Precious metals: The rally is becoming more speculative
29.02.08 19:36
  

Precious metals: The rally is becoming more speculative

Precious metals prices continued their remarkable rally this week as the dollar fell to a record low against the euro. During the course of the week, EUR/USD crossed the psychologically important 1.50 mark which gave the already positive sentiment in precious metals another boost.

 

Buying by financial investors is additionally fuelled by surging inflation rates, which prompt market participants to consider precious metals investments. At the moment, gold is trading above USD 970. Silver prices stand just above USD 19.60. Platinum and palladium are currently trading at USD 2,150 and USD 565, respectively.

Along with the boost in sentiment, the rally in precious metals is also becoming more speculative. On the fundamental side, the news flow has been rather negative, particularly for gold. For instance, the latest data on physical supply and demand for gold published by the World Gold Council shows that jewelry demand suffered quite a bit during the fourth quarter of 2007 due to the surge in prices. In Q4, jewelry demand for gold declined by more than 18% YoY. While mine production also declined by 10%, the market was still in a surplus of 174 tons in the fourth quarter. Looking at the entire year 2007, the market still exhibits a supply deficit of 78 tons. However, the situation deteriorated significantly during the fourth quarter.

Apart from this, the IMF might sell up to 400 tons of gold to cover its mounting deficit. The plan still needs the approval of the US House of Representatives, but the odds are fairly high that it will be approved. And while the sale is likely to be split over several years, it is nevertheless another source of supply for the market. In our view, the current supply/demand dynamics would rather point toward a consolidation of prices.

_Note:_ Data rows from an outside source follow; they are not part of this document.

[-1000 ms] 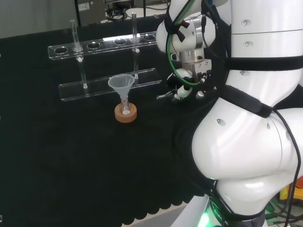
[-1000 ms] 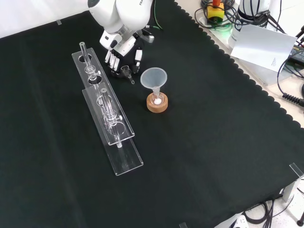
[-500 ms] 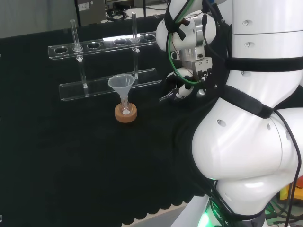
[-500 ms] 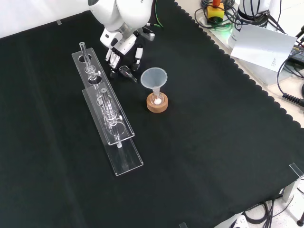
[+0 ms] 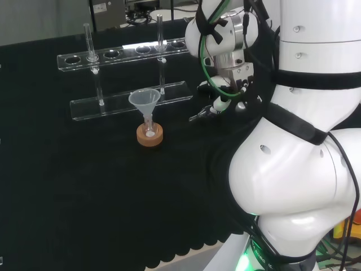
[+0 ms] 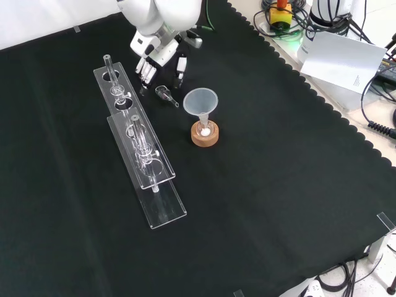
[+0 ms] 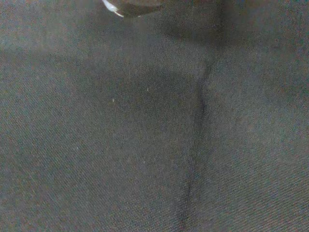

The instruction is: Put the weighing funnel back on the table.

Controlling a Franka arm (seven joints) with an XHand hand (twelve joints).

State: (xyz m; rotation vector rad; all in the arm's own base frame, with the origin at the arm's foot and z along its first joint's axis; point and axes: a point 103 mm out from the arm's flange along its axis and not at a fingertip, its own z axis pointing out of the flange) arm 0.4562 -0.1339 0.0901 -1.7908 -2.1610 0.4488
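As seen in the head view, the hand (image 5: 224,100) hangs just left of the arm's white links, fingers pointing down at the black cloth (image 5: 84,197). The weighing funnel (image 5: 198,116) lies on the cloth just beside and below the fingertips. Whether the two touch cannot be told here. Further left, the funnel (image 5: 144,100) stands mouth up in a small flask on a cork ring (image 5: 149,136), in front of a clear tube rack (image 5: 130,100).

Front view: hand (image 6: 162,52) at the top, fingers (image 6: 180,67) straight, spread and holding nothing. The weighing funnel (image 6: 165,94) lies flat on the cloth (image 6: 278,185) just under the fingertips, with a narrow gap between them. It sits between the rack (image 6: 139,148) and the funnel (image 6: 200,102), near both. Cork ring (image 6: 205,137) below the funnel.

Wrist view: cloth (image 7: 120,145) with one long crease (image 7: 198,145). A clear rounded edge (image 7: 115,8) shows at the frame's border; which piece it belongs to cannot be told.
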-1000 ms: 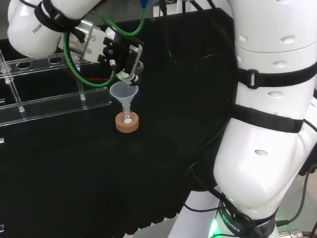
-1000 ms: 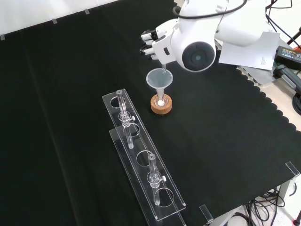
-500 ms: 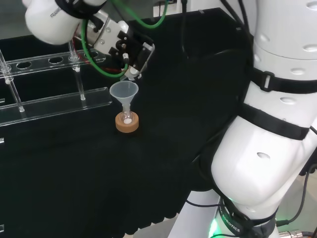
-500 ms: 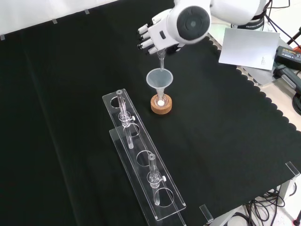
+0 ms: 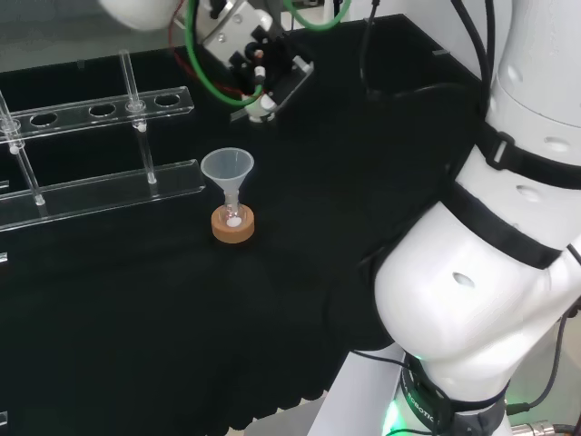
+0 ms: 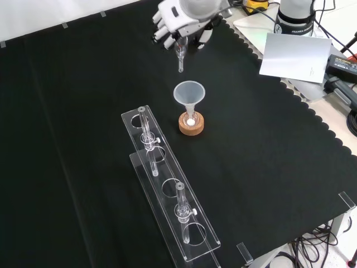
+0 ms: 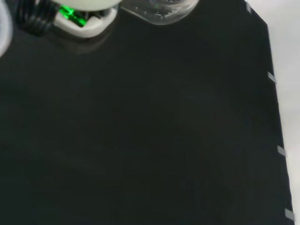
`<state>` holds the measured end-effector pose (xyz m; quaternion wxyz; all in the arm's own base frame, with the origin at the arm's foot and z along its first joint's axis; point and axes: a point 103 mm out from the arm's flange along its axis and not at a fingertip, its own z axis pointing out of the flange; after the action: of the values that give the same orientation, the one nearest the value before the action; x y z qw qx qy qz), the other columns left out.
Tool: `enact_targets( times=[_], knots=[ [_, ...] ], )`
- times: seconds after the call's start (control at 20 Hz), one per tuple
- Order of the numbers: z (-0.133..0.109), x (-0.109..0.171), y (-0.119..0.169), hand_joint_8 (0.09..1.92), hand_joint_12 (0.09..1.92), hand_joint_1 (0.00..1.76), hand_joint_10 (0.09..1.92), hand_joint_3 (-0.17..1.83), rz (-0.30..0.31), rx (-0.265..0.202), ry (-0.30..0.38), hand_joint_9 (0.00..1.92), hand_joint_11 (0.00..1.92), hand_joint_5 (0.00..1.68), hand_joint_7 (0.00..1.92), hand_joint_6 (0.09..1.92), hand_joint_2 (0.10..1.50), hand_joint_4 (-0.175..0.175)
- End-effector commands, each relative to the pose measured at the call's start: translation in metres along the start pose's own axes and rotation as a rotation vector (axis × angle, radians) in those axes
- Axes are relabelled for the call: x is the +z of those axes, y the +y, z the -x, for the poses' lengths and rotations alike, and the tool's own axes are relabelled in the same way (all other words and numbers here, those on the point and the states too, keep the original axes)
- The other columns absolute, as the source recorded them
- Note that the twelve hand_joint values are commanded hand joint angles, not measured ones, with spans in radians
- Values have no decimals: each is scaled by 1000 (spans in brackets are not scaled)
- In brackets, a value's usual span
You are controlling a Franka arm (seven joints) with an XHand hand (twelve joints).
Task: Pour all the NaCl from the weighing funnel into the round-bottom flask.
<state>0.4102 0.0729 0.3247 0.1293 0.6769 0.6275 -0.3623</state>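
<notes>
The black and white hand [image 6: 181, 17], fingers curled, grips a clear glass weighing funnel [image 6: 180, 57] above the clear plastic funnel [image 6: 189, 95]; no legible markings.

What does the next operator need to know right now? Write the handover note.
Hand: up above the cloth, fingers curled round the weighing funnel, whose spout points down. It hangs clear of the other glass, farther off than the funnel in the front view.
Flask: on its cork ring, with a clear funnel standing in its neck. White powder shows at the flask's bottom.
Rack: two clear tiers nearer the front camera, with glass pieces standing in it, untouched.
Done: powder seems to have gone in.
Left: check whether the weighing funnel is empty; I cannot tell. Then set it down.
</notes>
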Motion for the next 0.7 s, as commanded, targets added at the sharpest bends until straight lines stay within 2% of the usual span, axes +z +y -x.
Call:
enact_targets(
  times=[0.05,0.35,0.7],
  knots=[
    [-20,21,7,652,985,1110,254,652,24,-105,193,1008,880,1242,640,730,672,175],
    [-9,34,11,651,987,1111,253,652,81,-87,330,1007,876,1242,640,729,672,175],
    [0,41,14,651,989,1111,252,652,144,-91,483,1007,874,1243,639,728,672,175]
  ],
)
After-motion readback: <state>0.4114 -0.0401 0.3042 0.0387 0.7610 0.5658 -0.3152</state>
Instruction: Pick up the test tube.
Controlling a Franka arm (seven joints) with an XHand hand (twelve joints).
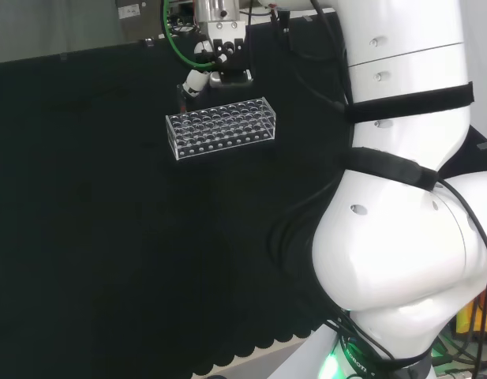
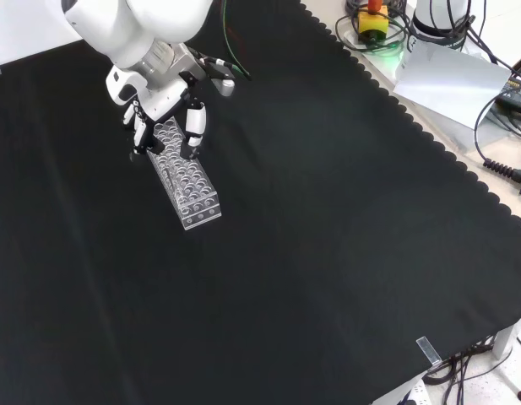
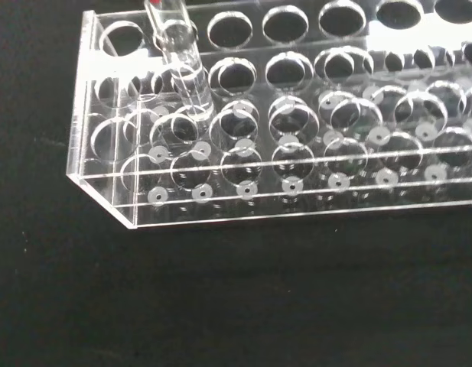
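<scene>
Test tube point(image 3: 183, 73), a clear slim cylinder, stands in the clear perforated rack point(image 3: 297, 191); hand point(image 2: 171, 101) fingers hang spread above it.

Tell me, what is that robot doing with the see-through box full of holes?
The box is a clear test tube rack on the black cloth. The robot's hand is over one end of it, fingers pointing down around that end. The wrist view shows one test tube standing in a hole near the rack's corner. Whether the fingers are touching the tube can't be made out, so it looks like the robot is about to pull it out.
</scene>
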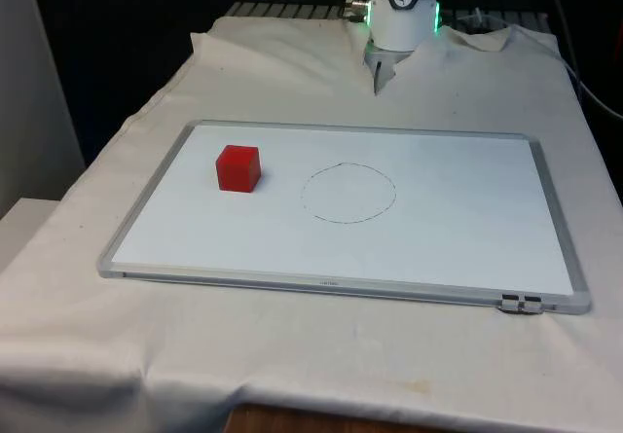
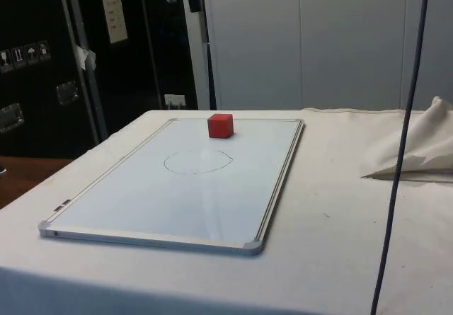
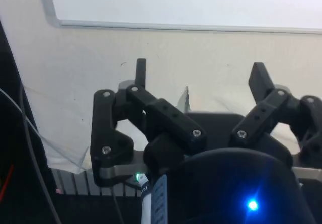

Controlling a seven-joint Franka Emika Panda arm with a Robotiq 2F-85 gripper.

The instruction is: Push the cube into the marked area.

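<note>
A red cube sits on a whiteboard lying flat on the table, towards the front view's left. To its right, a short gap away, is a thin drawn circle. In the side view the cube rests at the board's far end, just beyond the circle. My gripper is open, its two black fingers spread wide with nothing between them. It hangs over the white cloth beside the whiteboard's edge, far from the cube.
The whiteboard has a raised metal frame. The cloth bunches into folds near the robot's base and at the side view's right. A dark cable hangs in front of the side camera.
</note>
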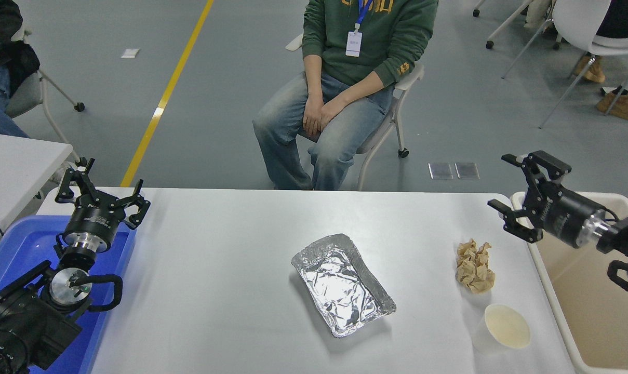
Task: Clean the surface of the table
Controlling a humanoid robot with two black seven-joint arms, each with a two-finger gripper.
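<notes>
Support: table surface [215,291], white, matte.
Middle: foil tray [343,283], set at an angle.
Right: crumpled brown paper [474,265]; paper cup [505,327] near it.
</notes>
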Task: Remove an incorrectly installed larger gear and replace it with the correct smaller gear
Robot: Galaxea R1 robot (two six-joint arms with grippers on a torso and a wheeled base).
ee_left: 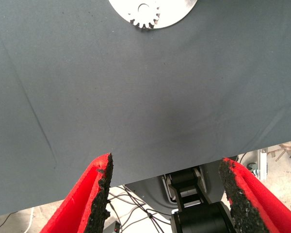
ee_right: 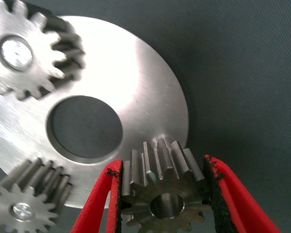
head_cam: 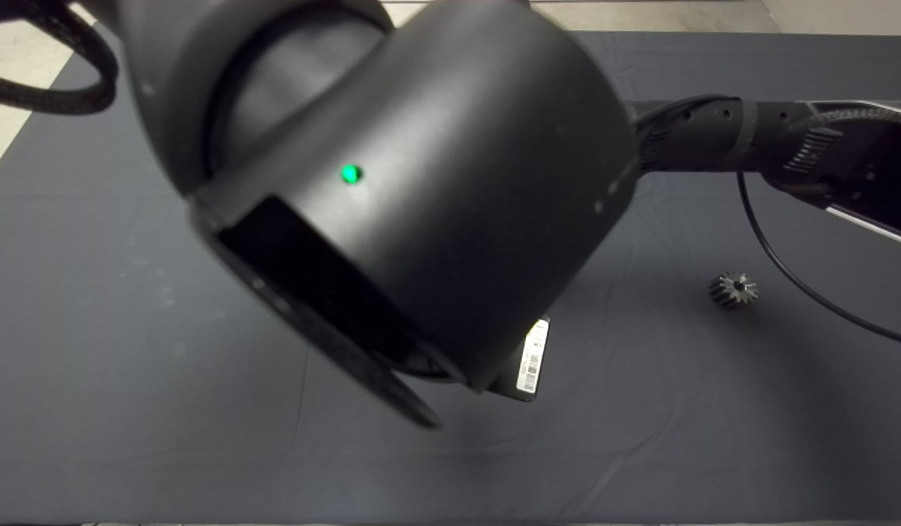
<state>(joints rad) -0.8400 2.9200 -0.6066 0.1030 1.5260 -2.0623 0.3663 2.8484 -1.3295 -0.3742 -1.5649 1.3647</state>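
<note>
— Jaws on our right gripper (ee_right: 162, 167) are closed on the smaller gear (ee_right: 160, 194), with the pads against opposite teeth. It sits at the rim of the silver disc (ee_right: 150, 87), near two bright gears (ee_right: 29, 53). We can't tell whether it's seated.

— It's steel, so stiff and probably weighty for its size. We'd judge the teeth give bite, though smooth metal could pivot.

— The larger gear (head_cam: 733, 289) lies on the tabletop (head_cam: 128, 329), well apart. Our left gripper (ee_left: 165, 165) hangs wide open and holds nothing.
</note>
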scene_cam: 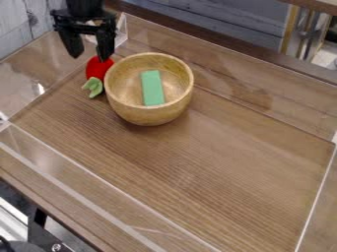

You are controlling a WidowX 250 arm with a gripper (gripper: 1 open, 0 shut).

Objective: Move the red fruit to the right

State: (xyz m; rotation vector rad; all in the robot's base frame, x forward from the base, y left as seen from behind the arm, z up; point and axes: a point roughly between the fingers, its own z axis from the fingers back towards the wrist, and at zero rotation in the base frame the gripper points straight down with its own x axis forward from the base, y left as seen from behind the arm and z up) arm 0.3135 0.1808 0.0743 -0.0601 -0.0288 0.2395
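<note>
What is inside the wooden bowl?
Inside the wooden bowl lies a flat green block, flat on the bottom. Nothing else shows in it. The bit of bowl floor under the block is covered.

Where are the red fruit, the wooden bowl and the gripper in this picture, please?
red fruit [99, 68]: camera view, on its red body.
wooden bowl [175, 102]: camera view, on its outer wall.
gripper [87, 45]: camera view, between its open fingertips.
</note>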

However, this is not what’s happening. Indeed, renewed dollar weakness and surging inflation currently leads to significant liquidity inflows into the precious metals complex. Since these liquidity flows tend to be rather short term in nature, the price rally is becoming more speculative and in our view somewhat more unstable. One sign confirming this assessment is the fact that silver and palladium have significantly outperformed gold and platinum over the last two weeks . Silver and palladium both have weak supply/demand fundamentals and are usually far more volatile than their peers, gold and platinum. They tend to benefit most in an environment of speculative inflows of capital into the sector.

It is useful to look at correlations to assess whether the current developments are really mostly a story of the weakening dollar and the search for an inflation hedge. Figure 4 illustrates how the correlation between the various precious metals and the EUR/USD exchange rate has evolved. While the influence of the FX market on precious metals has been rising since August 2007, there has been an upward spike during the past two weeks, particularly for palladium and silver. This confirms our view that the rally is becoming more speculative and probably more unstable.

So what should investors do? In any case, they should expect larger price swings across all precious metals. Platinum and gold prices are still backed by good fundamentals, in our view. Here, the price rally should slow down somewhat following the rapid increases of the last months. Nevertheless, we still expect gold to rise above the USD 1,000 mark later this year. Prices of USD 900 or below are in our view buying levels. We are becoming more cautious on silver and palladium. The risk of a correction for these two metals is very high. Following the recent overshooting, any such a price decline would likely be triggered by an appreciation of the dollar.